これは、ある番組用に横須賀の臼井船頭にお願いして送ってもらったもの。横須賀港だから江戸前だ。根本のメカブから先っぽの柔らかい葉の部分まで一本まるごとが入って送られてきた。
これがメカブの部分。ここに胞子がいっぱい溜まっているらしい。切り離して茹でてフードプロセッサーで細かくすれば、いつもスーパーで買っているあの味付けメカブのようになる。
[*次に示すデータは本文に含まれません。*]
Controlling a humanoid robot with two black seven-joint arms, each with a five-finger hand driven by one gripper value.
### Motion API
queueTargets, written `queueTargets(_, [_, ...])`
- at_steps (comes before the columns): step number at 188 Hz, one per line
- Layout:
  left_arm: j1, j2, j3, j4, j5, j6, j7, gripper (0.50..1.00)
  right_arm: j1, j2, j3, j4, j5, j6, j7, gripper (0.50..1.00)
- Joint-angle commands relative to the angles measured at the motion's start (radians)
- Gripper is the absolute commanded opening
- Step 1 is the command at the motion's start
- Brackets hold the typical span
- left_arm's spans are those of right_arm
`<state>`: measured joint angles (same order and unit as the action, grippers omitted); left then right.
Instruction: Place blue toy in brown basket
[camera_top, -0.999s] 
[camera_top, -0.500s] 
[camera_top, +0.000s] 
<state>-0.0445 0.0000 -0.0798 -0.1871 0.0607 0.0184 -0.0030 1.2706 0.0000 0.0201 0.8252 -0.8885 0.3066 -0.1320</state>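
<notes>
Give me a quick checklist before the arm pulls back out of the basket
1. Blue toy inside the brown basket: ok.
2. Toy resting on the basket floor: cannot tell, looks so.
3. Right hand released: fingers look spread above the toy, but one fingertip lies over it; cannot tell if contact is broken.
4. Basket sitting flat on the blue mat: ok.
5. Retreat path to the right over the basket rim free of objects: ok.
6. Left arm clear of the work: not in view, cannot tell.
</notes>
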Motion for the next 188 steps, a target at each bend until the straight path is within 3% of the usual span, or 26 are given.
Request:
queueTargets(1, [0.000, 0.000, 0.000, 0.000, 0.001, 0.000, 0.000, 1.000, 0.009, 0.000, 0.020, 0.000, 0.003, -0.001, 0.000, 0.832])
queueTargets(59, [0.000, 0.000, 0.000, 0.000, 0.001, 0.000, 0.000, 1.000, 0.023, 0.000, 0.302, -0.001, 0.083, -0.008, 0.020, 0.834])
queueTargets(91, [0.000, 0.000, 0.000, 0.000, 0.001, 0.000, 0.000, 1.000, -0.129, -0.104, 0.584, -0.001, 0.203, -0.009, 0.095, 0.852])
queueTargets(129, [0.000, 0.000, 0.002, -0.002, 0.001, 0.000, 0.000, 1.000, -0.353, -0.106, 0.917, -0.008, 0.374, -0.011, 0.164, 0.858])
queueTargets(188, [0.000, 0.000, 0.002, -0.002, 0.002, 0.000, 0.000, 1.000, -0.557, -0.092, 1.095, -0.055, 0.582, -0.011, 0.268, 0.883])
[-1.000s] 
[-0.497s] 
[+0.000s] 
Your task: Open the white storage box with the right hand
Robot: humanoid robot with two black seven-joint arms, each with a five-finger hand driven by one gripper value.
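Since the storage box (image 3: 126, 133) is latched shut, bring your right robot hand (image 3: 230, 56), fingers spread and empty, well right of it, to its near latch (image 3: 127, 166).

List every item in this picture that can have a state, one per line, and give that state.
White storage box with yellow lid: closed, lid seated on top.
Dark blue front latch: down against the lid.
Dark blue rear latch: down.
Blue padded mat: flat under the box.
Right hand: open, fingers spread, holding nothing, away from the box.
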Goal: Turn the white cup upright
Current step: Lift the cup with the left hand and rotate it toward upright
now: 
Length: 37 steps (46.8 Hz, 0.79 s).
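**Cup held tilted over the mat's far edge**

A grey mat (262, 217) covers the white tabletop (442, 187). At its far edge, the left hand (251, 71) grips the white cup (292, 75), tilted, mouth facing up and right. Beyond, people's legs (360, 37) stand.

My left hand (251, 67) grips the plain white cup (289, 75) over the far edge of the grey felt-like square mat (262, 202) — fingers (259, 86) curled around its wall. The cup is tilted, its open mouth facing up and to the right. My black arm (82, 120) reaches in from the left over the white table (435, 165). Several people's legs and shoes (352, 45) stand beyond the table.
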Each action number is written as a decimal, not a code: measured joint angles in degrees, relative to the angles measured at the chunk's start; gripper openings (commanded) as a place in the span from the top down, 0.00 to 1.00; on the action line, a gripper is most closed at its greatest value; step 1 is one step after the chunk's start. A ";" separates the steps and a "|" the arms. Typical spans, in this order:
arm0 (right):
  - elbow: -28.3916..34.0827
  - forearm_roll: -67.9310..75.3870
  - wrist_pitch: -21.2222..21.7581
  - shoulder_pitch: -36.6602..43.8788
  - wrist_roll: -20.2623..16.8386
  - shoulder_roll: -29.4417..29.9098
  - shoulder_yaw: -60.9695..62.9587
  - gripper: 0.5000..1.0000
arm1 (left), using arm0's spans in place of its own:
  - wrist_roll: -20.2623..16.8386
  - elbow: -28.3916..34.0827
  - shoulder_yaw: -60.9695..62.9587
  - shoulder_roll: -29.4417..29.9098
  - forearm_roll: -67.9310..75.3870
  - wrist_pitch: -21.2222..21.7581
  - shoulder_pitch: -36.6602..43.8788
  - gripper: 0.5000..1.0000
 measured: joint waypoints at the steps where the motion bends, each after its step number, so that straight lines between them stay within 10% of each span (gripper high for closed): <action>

識らない人も多いと思うけど、食卓にあがるワカメの9割超が養殖です。えっ海底に生えてるんじゃないの?と思うかも知れないけど、胞子を採種して長い長いロープに植えつけて、水質のよいところで養殖するのですね。
船頭曰く。
「ワカメの食感は海の状態で決まるんだよ。流れが弱いと柔らかくなるし、流れの強いところだとシャッキリした食感になる。横須賀の海は流れの強弱がハッキリしているから、ワカメもシャキットした食感になるんだよね。」
養殖ワカメはそのほとんどが塩蔵または乾燥されて一年中、出回ることとなる。でも漁師はこの一番やわらかいほんの一瞬の時期だけを逃さず、新ワカメを食べる。だいたい関東では3月中旬に入ってしまうともう生では食べられないそうだ。
しゃぶしゃぶしてポン酢が、一番かんたんでうまい。
しっとり、シャキッ そしてとろり。すがすがしい爽やかな香り、磯臭さは感じない。とても洗練された味わいである。もし漁師に友達がいたらお願いした方がいい。最高にうまいから!